Decouple `Dataset` and chunking logic and batching logic

rwth-i6 / returnn

The RWTH extensible training framework for universal recurrent neural networks

http://returnn.readthedocs.io/

Other

349 stars 130 forks source link

Decouple `Dataset` and chunking logic and batching logic #376

Open albertz opened 4 years ago

albertz commented 4 years ago

Currently it is mixed, via Dataset.iterate_seqs (chunking logic) and Dataset._generate_batches (batching logic), although the logic is already mostly separate, and in principle, it should be separate. (Historically, it might have been mixed, because the pipeline is different depending on train vs dev, just as the dataset itself.)

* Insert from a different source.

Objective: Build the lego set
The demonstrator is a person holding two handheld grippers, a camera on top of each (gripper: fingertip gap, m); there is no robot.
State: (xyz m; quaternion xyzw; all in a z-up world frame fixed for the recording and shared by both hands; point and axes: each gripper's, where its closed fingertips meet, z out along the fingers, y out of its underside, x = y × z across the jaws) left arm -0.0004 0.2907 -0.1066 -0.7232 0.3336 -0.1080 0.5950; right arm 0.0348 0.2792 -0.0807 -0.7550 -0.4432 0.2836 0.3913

When this gets decoupled, it still needs to support separate pipelines depending if train or dev.

I think in PyTorch, DataLoader is similar.

In tf.data design, this would be just further steps in the pipeline (even the batching).

We could do it in a similar pipeline way, i.e. have a ChunkingDataset, which gets one dataset in and which does the chunking, and RETURNN can optionally plug this dataset when needed.

We could also directly implement this as part of the new tf.data pipeline, but then the question is, how to keep compatible with older setups.

In #375, there is the request for a train_custom_iterate_seqs config option, which can also be part of this.

JackTemaki commented 4 years ago

For a start I would just move the functions away from the Dataset, the dataset dependent parameters chunk_size and chunk_step and weights can stills stay where they are, and are just passed in generate_batches. If this is the case, we still have the different pipelines for train vs dev according to the dataset parameters, but at least the code is independent and can be overwritten with custom code. Just as suggested in #375.

albertz commented 4 years ago

Hm, not sure if this will make it simpler, or cleaner, if you keep chunk attribs in the Dataset. This sounds even uncleaner then, because now part of chunking / batching is separate, while the attribs are still in Dataset. Also I don't quite understand why this would make the overwrite simpler. In my original proposal, I said to check for Dataset.custom_iterate_seqs inside Dataset.iterate_seqs. This would be even uglier if iterate_seqs is separate but custom_iterate_seqs is an attrib of Dataset.

In general, if you have a separate function (iterate_seqs separate), which is good, but what you want then is that the external dependencies/expectations (e.g. like attribs in Dataset) as minimal as possible. But it would be heavily depend on all sorts of stuff from Dataset, like all these attribs, which are not really used by Dataset, but only by iterate_seqs.

albertz commented 4 years ago

Related is also #292.

albertz commented 2 years ago

Note that while we agreed in principle that more decoupling would be nice, there are still a number of open questions, or just details which need to be clarified further.

The user should be able to define options chunking individually for each dataset, i.e. train or dev. Although many of those options don't make sense for sub datasets (e.g. inside MetaDataset, or ConcatSeqsDataset, etc).

How would that look like for the user? Still part of train and dev dict? And optionally also some global chunking option, and also a separate global chunk_eval option. So basically for the user, nothing changes.

Inside RETURNN, are those options attribs of Dataset? If not, would we have a separate object like DatasetHandler or so? It was argued that they can stay where they are, so attribs of Dataset.

So what changes then? Basically this is then just about moving the iterate_seqs function elsewhere, nothing else? And maybe also move _generate_batches elsewhere?